Why We Need Bayesian Linear Regression
Mechanism, Interpretation, and Failure Modes of Frequentist OLS
Daniel Skak Mazhari-Jensen
2026-06-12
What is this Bayesian thing anyway?
Chat with your neighbor for 3 minutes - where/what have you heard about Bayesian inference?
:raising_hand_woman: How many have heard about Bayesian inference?
:raising_hand_woman: How many already use a Bayesian workflow?
:walking::walking_woman: Do you ?????
Never <——-> I took a course in computer science
The Core Question
Why do we need a Bayesian approach to regression - we can just use ordinary least squares?
The answer is not (only):
- philosophy
- elegance
- a matter of preference
Real regression problems are often weakly identified, noisy, unstable, and geometrically pathological.
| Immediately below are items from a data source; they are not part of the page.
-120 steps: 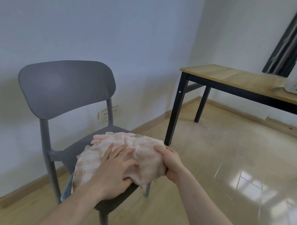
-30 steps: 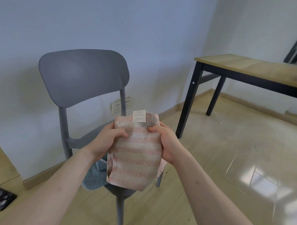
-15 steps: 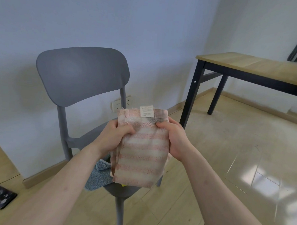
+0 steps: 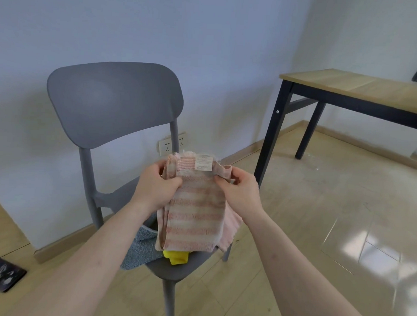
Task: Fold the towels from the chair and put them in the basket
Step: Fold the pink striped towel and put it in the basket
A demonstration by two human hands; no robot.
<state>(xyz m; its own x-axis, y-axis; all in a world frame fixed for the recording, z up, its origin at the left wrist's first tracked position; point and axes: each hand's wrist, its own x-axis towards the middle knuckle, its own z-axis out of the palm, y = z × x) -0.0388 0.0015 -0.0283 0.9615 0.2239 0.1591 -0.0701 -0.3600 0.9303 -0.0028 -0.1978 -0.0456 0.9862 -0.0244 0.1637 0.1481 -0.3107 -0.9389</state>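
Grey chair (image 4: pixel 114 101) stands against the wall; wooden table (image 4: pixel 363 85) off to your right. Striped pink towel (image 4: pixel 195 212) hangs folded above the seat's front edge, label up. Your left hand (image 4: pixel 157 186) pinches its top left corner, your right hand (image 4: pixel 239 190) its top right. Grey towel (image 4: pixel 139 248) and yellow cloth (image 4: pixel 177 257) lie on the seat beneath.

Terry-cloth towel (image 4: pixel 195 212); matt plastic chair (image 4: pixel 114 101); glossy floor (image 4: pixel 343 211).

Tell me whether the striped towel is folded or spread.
Folded: the striped towel hangs as a narrow layered strip, both hands pinching its top.
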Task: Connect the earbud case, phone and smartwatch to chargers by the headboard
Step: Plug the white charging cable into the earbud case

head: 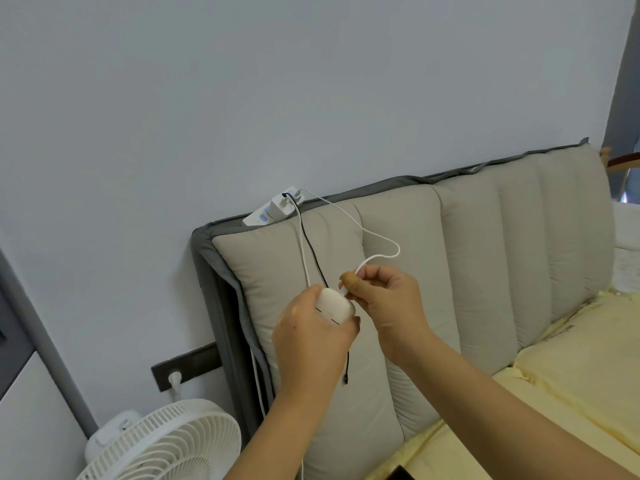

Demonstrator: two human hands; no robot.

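Leftmost, a white fan (166,445) stands below a wall socket (187,367), left of the padded headboard (485,254). Atop the headboard's left corner sits a power strip (273,209) with cables hanging. Before the headboard, the left hand (311,334) grips the earbud case (335,305); the right hand (384,299) pinches the white cable (377,237) plug just beside it. Rightward lies yellow bedding (571,358).

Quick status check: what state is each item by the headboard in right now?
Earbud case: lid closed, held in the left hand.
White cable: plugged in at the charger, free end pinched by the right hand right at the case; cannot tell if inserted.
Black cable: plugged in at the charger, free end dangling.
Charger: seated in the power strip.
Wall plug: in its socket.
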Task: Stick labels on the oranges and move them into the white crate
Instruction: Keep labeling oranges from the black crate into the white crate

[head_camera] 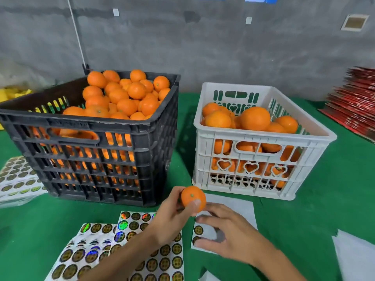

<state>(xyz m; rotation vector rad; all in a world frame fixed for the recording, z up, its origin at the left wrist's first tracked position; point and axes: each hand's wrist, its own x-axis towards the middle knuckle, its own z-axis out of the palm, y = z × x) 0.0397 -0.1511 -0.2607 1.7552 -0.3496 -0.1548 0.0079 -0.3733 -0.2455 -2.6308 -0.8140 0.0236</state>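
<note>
My left hand (168,218) grips an orange (191,197) just in front of the white crate (261,138), stem end facing me. My right hand (229,230) rests with fingers spread on a nearly used label sheet (239,207), fingertips beside two round gold labels (198,230) at its left edge. The white crate holds several oranges, piled to its rim. A black crate (121,126) to the left is heaped with oranges (125,94). Fuller label sheets (166,256) lie under my left forearm.
A green cloth (324,199) covers the table. More label sheets (18,177) lie at the left edge beside the black crate. Blank white backing paper (355,256) sits at the right front. A stack of red packaging (353,106) lies far right. A grey wall stands behind.
</note>
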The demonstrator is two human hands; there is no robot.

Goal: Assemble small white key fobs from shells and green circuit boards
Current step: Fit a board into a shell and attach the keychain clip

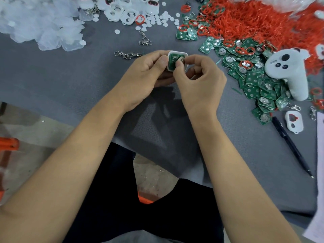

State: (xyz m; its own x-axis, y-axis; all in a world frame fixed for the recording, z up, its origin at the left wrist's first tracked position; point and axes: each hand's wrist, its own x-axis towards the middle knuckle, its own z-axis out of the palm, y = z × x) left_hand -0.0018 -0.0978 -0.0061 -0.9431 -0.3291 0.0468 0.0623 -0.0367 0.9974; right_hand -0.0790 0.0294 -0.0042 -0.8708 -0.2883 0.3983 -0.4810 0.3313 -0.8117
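Observation:
Above the grey table's middle, both hands hold one white key fob shell (177,54) with a green circuit board (173,60) lying inside it. My left hand (145,74) grips the shell from the left, thumb on its edge. My right hand (198,79) pinches the board's right side with thumb and forefinger. A heap of loose green circuit boards (252,79) lies to the right. White shells (126,13) are piled at the top centre, and one more white shell (293,121) sits at the far right.
Translucent covers (43,27) are heaped at top left, red rubber rings (249,20) at top right. Small white discs (157,20) and metal clasps (128,54) lie scattered behind the hands. A white controller (289,71) rests on the boards, with a black pen (291,146) beside it.

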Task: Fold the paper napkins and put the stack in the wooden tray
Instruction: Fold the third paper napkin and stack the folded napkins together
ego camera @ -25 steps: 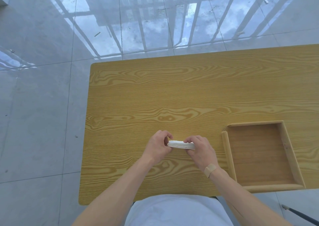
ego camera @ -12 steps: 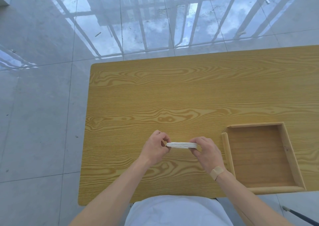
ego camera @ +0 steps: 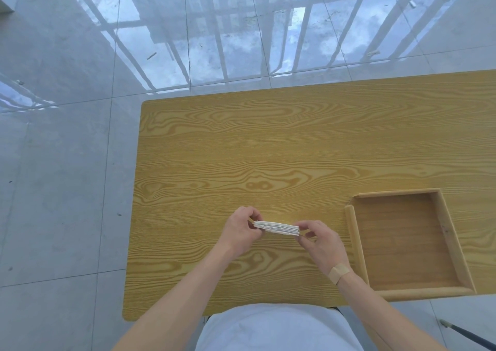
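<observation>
A thin stack of folded white paper napkins is held edge-on just above the wooden table. My left hand pinches its left end and my right hand pinches its right end, a plaster across that wrist. The wooden tray lies to the right of my right hand, near the table's front edge, with nothing inside it. The stack is outside the tray, a short way left of the tray's left rim.
The table's left edge and front edge are close to my arms. Shiny grey floor tiles surround the table. A dark rod lies on the floor at the bottom right.
My right hand has slid from over the stack's middle out to its right end. The stack now shows more of its length between my two hands and stays in about the same place.
</observation>
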Tool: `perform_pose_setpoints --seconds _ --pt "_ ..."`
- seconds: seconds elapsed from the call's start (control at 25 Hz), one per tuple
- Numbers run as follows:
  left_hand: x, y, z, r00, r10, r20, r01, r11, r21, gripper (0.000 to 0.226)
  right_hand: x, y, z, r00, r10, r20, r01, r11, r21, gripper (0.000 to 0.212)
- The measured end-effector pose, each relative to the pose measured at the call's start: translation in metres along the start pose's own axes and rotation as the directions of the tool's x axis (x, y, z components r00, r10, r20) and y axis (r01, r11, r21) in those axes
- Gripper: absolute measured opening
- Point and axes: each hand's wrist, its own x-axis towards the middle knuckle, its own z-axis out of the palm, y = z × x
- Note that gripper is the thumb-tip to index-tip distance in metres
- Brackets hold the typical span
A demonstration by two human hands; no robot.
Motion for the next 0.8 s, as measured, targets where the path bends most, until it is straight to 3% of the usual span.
perform_pose_setpoints --seconds 0.2,0.56,0.8 --pt "0.0 0.006 0.002 1.0 0.005 0.023 -0.005 1.0 -0.002 0.023 0.001 -0.005 0.003 0.999 0.029 -0.032 -0.027 0.998 0.06 0.026" --pt "-0.007 0.009 -0.014 0.995 0.014 0.096 -0.001 0.991 -0.133 0.016 -0.013 -0.011 -0.007 0.987 0.158 -0.03 -0.145 0.957 0.252 0.007" --pt "-0.013 0.021 -0.025 0.977 -0.016 0.211 0.082 0.948 -0.308 0.013 -0.035 -0.019 -0.009 0.965 0.26 -0.041 -0.189 0.792 0.58 0.01"
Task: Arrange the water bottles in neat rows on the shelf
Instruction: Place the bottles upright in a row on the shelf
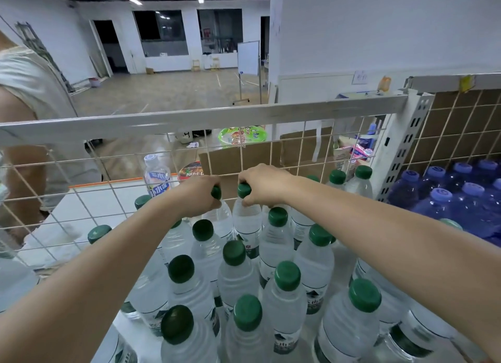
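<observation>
Several clear water bottles with green caps (234, 249) stand upright on the white shelf (344, 257), crowded in loose rows. My left hand (199, 196) grips the cap and neck of one bottle (221, 221) near the wire back. Right beside it, my right hand (264, 183) grips the green cap of a neighbouring bottle (245, 221). Both held bottles stand upright and almost touch. My forearms stretch over the nearer bottles and hide parts of them.
A white wire mesh back panel (113, 197) with a metal top rail (206, 116) closes the shelf behind the bottles. Blue-capped blue bottles (444, 197) fill the section at the right. A person in a light shirt (24, 97) stands at the left. Behind the mesh are cardboard boxes (260, 159).
</observation>
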A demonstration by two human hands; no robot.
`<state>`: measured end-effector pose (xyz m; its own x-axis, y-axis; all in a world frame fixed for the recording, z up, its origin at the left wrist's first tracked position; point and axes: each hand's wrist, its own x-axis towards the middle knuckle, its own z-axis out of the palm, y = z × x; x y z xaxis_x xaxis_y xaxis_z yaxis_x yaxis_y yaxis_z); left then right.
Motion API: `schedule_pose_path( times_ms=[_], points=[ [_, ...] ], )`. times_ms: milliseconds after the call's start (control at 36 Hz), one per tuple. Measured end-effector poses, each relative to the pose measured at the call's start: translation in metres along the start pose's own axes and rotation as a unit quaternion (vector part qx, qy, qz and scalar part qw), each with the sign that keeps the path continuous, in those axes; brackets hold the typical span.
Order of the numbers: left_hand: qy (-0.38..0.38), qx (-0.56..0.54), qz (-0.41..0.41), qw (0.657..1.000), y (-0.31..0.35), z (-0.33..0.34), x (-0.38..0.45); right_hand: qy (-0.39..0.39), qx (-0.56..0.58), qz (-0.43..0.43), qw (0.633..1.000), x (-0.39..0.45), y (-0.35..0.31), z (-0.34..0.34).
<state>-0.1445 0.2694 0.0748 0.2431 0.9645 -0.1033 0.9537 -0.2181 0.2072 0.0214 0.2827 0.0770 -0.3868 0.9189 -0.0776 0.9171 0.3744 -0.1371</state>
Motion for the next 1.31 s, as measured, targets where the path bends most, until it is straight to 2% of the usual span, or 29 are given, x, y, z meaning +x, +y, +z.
schedule_pose_path(
  times_ms=[111, 194, 333, 444, 528, 667, 944, 1111, 1306],
  points=[
    [0.001, 0.005, 0.007, 1.0, -0.002, -0.002, -0.004, 0.007, 0.013, -0.001, 1.0, -0.003, -0.002, -0.003],
    [-0.006, -0.013, -0.011, 1.0, -0.004, -0.009, -0.01, 0.041, -0.025, -0.009, 0.999, -0.004, -0.006, -0.006],
    [0.055, -0.015, -0.035, 0.998, -0.021, -0.038, -0.025, 0.091, -0.027, -0.042, 0.995, -0.006, -0.022, -0.016],
    [0.07, 0.006, -0.056, 0.996, -0.038, -0.051, -0.039, 0.067, 0.07, -0.093, 0.991, -0.011, -0.044, -0.021],
    [0.055, 0.041, -0.08, 0.994, -0.051, -0.051, -0.047, 0.033, 0.096, -0.131, 0.986, -0.01, -0.062, -0.018],
    [-0.001, 0.1, -0.121, 0.988, -0.066, -0.042, -0.057, -0.002, 0.089, -0.164, 0.982, -0.006, -0.087, -0.006],
    [-0.022, 0.068, -0.118, 0.99, -0.085, -0.026, -0.049, -0.017, -0.034, -0.16, 0.986, 0.013, -0.114, 0.011],
    [0.002, 0.059, -0.096, 0.994, -0.091, -0.024, -0.046, -0.019, -0.03, -0.167, 0.985, 0.02, -0.118, 0.013],
    [0.013, 0.044, -0.107, 0.993, -0.103, -0.032, -0.051, 0.004, 0.036, -0.154, 0.987, 0.031, -0.118, 0.004]
  ],
)
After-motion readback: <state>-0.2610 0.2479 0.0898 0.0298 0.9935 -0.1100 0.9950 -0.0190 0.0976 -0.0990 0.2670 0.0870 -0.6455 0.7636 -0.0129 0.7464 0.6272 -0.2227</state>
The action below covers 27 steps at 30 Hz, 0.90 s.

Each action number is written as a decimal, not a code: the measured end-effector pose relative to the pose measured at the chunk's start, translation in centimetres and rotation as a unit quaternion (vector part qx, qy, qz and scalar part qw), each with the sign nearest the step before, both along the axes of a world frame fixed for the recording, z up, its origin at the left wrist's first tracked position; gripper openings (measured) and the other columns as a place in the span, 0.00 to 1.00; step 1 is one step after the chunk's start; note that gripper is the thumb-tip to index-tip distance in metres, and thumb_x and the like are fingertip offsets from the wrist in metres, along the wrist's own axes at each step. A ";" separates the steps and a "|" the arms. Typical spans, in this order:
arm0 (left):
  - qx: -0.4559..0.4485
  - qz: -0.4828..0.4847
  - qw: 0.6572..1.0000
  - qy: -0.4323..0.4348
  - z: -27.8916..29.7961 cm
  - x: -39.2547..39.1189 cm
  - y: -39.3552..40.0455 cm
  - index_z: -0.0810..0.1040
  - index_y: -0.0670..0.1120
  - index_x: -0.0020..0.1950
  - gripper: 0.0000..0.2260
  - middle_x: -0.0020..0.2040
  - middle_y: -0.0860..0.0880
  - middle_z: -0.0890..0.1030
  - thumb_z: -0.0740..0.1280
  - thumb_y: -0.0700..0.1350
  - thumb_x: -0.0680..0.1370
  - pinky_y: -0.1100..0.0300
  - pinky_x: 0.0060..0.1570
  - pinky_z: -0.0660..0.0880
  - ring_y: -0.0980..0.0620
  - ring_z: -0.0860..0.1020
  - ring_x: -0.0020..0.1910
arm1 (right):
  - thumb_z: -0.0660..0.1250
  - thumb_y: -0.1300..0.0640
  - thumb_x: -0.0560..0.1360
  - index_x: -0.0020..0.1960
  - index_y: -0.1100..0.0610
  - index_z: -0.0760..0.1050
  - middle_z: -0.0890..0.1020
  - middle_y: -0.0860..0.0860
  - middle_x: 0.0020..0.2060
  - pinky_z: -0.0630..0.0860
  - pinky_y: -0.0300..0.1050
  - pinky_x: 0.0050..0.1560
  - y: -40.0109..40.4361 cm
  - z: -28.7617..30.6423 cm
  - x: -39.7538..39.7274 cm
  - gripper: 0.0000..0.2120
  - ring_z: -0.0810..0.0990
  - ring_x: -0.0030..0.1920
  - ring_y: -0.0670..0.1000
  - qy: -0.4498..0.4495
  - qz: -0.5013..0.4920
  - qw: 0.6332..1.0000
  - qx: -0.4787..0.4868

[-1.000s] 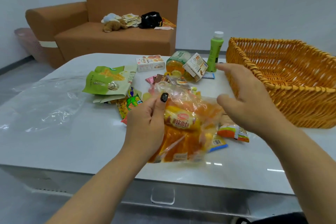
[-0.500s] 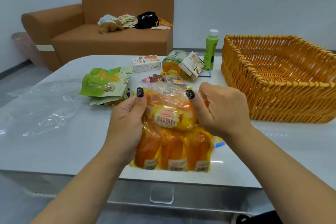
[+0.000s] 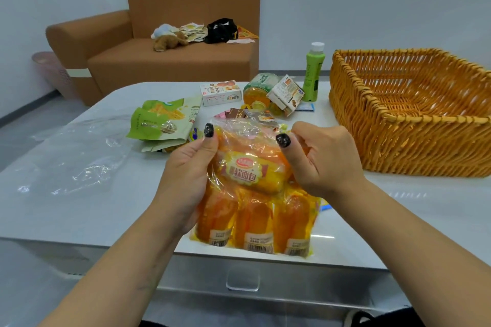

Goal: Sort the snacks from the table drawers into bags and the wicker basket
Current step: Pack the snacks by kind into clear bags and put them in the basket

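Held up over the near edge of the pale surface (image 3: pixel 79 210) — a clear plastic bag (image 3: pixel 255 186) stuffed with orange-wrapped bread packs, one lying crosswise on top with a yellow scalloped label, three more standing side by side below with barcodes at their lower ends. Gripped at its upper part by both hands: left hand (image 3: pixel 186 175) with thumb curled over the bag's left side, right hand (image 3: pixel 322 159) pinching the crinkled top at the right. Behind the bag, a loose heap of snack packets (image 3: pixel 255 114), mostly hidden and hard to tell apart. Farther back, green pouches (image 3: pixel 156 125), small boxes, and a green bottle (image 3: pixel 313 71). To the right, well apart from the bag, the wicker basket (image 3: pixel 398 125) — cut off at the frame's edge. At left on the surface, a flat clear plastic sheet (image 3: pixel 79 156), faint and hard to outline. Below the surface edge, a drawer handle (image 3: pixel 242 280).
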<state>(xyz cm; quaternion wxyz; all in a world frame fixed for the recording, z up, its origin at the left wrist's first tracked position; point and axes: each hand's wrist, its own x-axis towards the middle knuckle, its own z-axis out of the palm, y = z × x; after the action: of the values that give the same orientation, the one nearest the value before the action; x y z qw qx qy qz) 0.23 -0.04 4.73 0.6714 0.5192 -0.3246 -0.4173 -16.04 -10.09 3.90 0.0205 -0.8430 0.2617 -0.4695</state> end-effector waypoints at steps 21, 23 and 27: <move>-0.060 0.004 0.988 -0.142 1.4 -1.7 0.1 0.85 0.49 0.44 0.12 0.43 0.47 0.85 0.62 0.44 0.81 0.52 0.43 0.79 0.47 0.84 0.45 | 0.77 0.52 0.67 0.60 0.49 0.76 0.83 0.48 0.54 0.81 0.51 0.53 1.4 3.5 -5.1 0.23 0.83 0.52 0.50 0.139 0.177 0.836 0.501; -0.068 0.044 0.985 -0.150 1.3 -1.8 -0.3 0.83 0.49 0.49 0.10 0.45 0.49 0.85 0.62 0.46 0.82 0.52 0.47 0.79 0.49 0.83 0.48 | 0.78 0.52 0.67 0.61 0.50 0.76 0.82 0.47 0.54 0.82 0.49 0.52 1.7 3.5 -5.0 0.24 0.83 0.52 0.48 0.117 0.164 0.852 0.483; -0.102 0.093 0.984 -0.111 1.4 -2.2 -0.8 0.79 0.55 0.57 0.17 0.59 0.52 0.82 0.61 0.62 0.75 0.57 0.60 0.73 0.57 0.79 0.60 | 0.78 0.52 0.65 0.53 0.45 0.76 0.82 0.43 0.48 0.82 0.46 0.50 2.0 3.9 -5.1 0.19 0.82 0.49 0.44 0.072 0.094 0.909 0.399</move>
<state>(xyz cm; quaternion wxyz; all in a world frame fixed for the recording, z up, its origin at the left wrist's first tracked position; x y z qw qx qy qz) -1.94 -0.89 6.11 0.7167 0.5189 -0.3881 -0.2578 -21.13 -8.12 7.80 0.3798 -0.8169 0.3478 -0.2597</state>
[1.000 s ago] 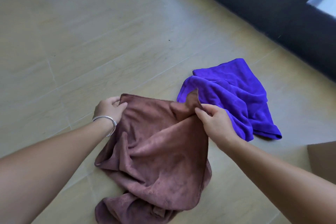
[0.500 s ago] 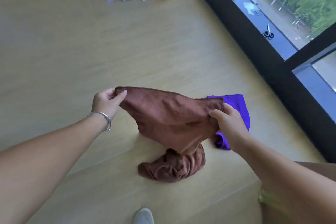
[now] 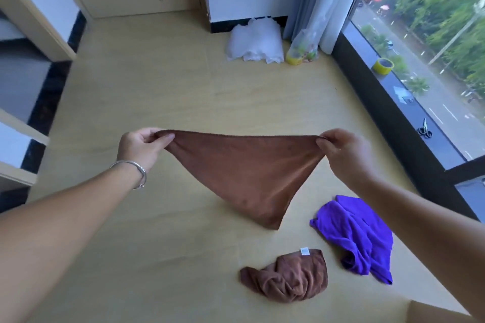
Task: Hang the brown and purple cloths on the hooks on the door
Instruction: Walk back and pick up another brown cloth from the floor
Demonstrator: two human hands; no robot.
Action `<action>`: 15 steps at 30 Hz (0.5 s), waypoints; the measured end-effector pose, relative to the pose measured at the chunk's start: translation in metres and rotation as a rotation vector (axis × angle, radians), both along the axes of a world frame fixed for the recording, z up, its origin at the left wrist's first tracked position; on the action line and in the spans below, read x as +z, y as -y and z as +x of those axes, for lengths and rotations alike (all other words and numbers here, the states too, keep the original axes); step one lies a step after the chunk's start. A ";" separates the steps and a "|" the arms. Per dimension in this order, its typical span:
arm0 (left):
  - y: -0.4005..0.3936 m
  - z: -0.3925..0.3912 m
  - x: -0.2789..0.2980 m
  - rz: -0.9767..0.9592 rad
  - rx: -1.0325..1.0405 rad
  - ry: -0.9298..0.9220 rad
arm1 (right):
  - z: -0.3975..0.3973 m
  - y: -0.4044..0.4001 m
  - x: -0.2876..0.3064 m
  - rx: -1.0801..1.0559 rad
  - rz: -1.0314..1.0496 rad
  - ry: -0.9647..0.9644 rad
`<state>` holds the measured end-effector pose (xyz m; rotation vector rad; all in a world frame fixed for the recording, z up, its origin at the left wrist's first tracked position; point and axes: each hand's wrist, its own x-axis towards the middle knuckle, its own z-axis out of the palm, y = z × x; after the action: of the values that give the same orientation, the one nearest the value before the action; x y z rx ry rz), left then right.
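Lifting clear of its earlier floor heap, brown cloth (image 3: 246, 173) hangs between hands.

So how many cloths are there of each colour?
Brown: 2, one brown cloth held up by the left hand and right hand, one crumpled brown cloth on the floor
Purple: 1, the purple cloth
Total: 3

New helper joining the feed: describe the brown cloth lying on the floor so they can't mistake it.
Start at the big window on the right, then drop to the purple cloth on the floor. Just left lies the crumpled brown cloth; unlike the brown cloth held up, it is bunched and shows a white tag.
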<state>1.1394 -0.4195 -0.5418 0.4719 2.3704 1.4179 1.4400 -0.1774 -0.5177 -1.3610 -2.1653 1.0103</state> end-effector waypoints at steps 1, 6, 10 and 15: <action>0.006 -0.012 0.013 0.012 0.014 -0.015 | -0.015 0.001 0.011 0.012 0.028 0.000; 0.042 -0.062 0.072 0.039 0.075 -0.139 | -0.076 0.014 0.052 0.097 0.098 -0.036; 0.087 -0.076 0.093 -0.006 0.084 -0.242 | -0.100 0.043 0.061 0.171 0.110 -0.101; 0.162 -0.053 0.073 -0.137 0.079 -0.302 | -0.087 0.098 0.036 0.245 0.072 -0.065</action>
<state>1.0859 -0.5819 -0.4686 0.5982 2.7315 1.2811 1.3530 -0.2755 -0.4819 -1.0340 -2.3357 1.0367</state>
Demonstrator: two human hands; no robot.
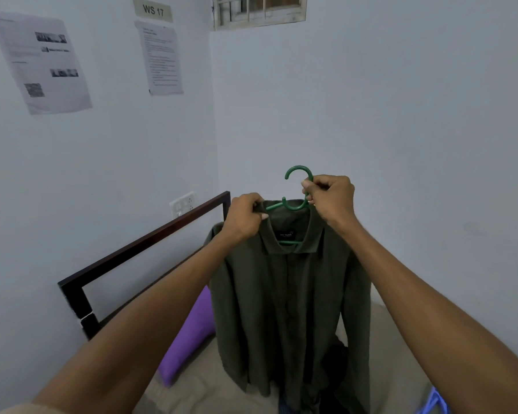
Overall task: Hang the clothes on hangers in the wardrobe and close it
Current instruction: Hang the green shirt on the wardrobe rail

Bayesian regression stabilizes inference.
The Frequentist Ideal
Ordinary Least Squares (OLS):
- minimizes squared residuals
- produces unbiased estimators
- provides confidence intervals and p-values
- works beautifully asymptotically
The classical linear model:
\[
y = X\beta + \epsilon
\]
with
\[
\epsilon \sim \mathcal{N}(0, \sigma^2)
\]
OLS estimator:
\[
\hat{\beta}_{OLS} = (X^TX)^{-1}X^Ty
\]
The Hidden Assumption
OLS works well when:
- predictors are not highly collinear
- sample size is large
- signal-to-noise ratio is reasonable
- parameters are strongly identified
But real data often violate all of these simultaneously.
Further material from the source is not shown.